Amelia is a feminine given name. Its English form was likely influenced by the names Amalia, derived from the Germanic root amal, with meanings "vigorous, active, work", and Emilia, derived from the name of the Roman Aemilia gens. The name of the gens is likely derived from the Latin word aemulus, meaning rival. The name Amelia has been associated with both names.

==Popularity==
The name has been popular in the Anglosphere and throughout Europe in the 21st century, as well as in other countries.
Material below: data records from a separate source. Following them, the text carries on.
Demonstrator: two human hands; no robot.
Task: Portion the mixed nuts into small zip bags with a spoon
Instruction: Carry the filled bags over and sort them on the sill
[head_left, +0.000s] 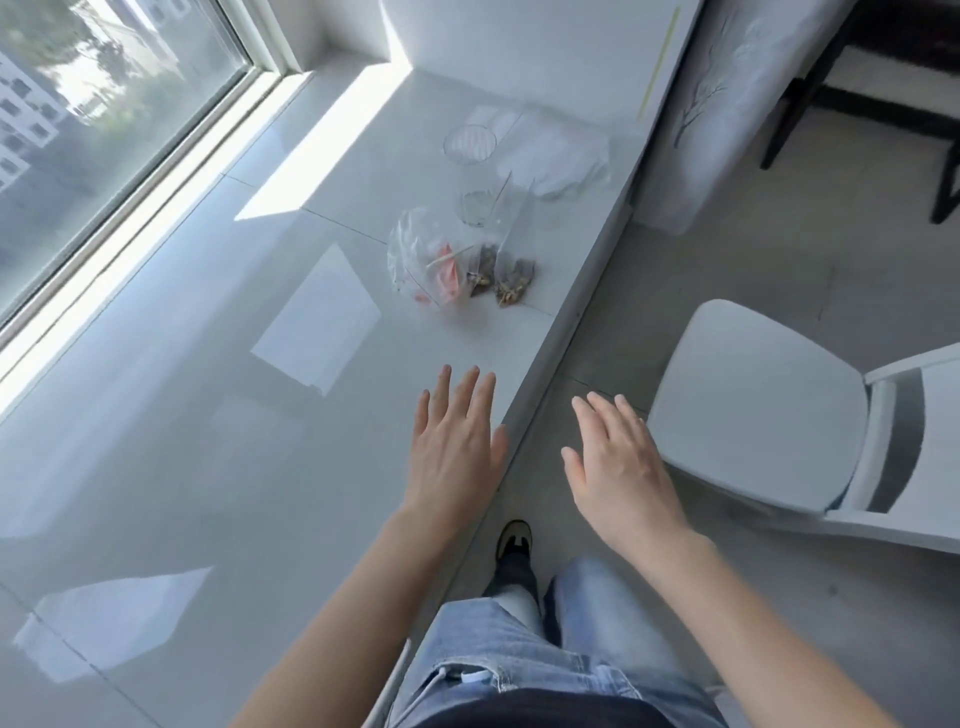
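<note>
A large clear bag (422, 257) with red print lies on the white sill (208, 415), and a pale spoon handle (451, 256) sticks out of it. Two small zip bags (501, 275) holding brown nuts stand just right of it. Behind them a clear glass jar (474, 176) lies on its side, next to a pile of empty zip bags (550, 156). My left hand (454, 447) hovers flat over the sill's near edge, fingers straight, holding nothing. My right hand (618, 462) is spread open over the floor, well short of the bags.
A window (104, 130) runs along the sill's left side. A white chair (758, 410) stands on the floor at right, with a dark chair (857, 78) farther back. My legs and one shoe (514, 540) are below, close to the sill's edge.
</note>
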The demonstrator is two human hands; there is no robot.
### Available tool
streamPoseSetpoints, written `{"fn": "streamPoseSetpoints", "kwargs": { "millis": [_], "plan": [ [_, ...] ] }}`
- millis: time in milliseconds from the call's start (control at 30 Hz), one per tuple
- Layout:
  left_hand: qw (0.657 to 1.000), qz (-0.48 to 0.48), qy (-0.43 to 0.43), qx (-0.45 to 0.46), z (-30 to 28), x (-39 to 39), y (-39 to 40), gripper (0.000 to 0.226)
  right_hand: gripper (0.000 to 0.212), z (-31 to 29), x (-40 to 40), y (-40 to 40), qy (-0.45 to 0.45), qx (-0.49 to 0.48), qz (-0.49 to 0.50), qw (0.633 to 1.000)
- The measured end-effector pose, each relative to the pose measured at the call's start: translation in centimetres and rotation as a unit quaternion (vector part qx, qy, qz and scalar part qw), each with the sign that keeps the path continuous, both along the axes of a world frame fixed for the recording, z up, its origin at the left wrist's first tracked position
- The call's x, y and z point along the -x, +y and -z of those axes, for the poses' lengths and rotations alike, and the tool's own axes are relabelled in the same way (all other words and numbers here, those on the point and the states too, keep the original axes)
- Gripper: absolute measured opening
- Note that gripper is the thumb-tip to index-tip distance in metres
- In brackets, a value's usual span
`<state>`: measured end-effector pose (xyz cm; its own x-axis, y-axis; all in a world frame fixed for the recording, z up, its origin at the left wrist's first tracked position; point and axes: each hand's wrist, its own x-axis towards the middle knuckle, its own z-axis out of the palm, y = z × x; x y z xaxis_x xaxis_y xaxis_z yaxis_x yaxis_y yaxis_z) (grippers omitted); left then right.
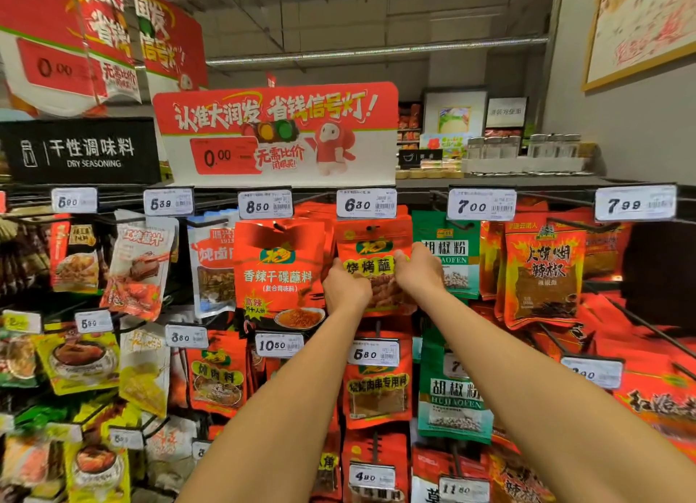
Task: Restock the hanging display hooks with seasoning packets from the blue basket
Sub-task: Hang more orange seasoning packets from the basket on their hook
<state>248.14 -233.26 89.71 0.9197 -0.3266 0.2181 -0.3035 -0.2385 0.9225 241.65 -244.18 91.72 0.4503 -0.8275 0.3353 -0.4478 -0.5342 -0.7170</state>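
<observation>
Red packet: a red seasoning packet (373, 265) is hanging just under the 6.30 price tag (366, 203), at about centre of the view, its top hole sitting at the hook (371, 228).
Neighbours: at its 9 o'clock, touching or overlapping, a larger red dipping-powder packet (278, 272) is hanging; at 3 o'clock a green pepper-powder packet (448, 257) is sitting just beside it; at 6 o'clock the 6.80 tag (373, 353) is standing in front of more red packets.
Left hand (346, 286): fingers are curling around the packet's left edge, gripping it.
Right hand (418, 271): fingers are pinching the packet's right edge, closed on it.
Above: a red and white promotional sign (277, 133) is standing at 12 o'clock.
</observation>
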Motion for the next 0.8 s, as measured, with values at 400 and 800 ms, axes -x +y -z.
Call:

Its increase in popularity has been attributed to an elegant image and associations with American aviator Amelia Earhart, as well as a similarity in sound to previously popular names such as Amanda, Amy, and Emily, and to having the fashionable ia ending of other popular names Sophia and Olivia. All make the name seem "different but not too different."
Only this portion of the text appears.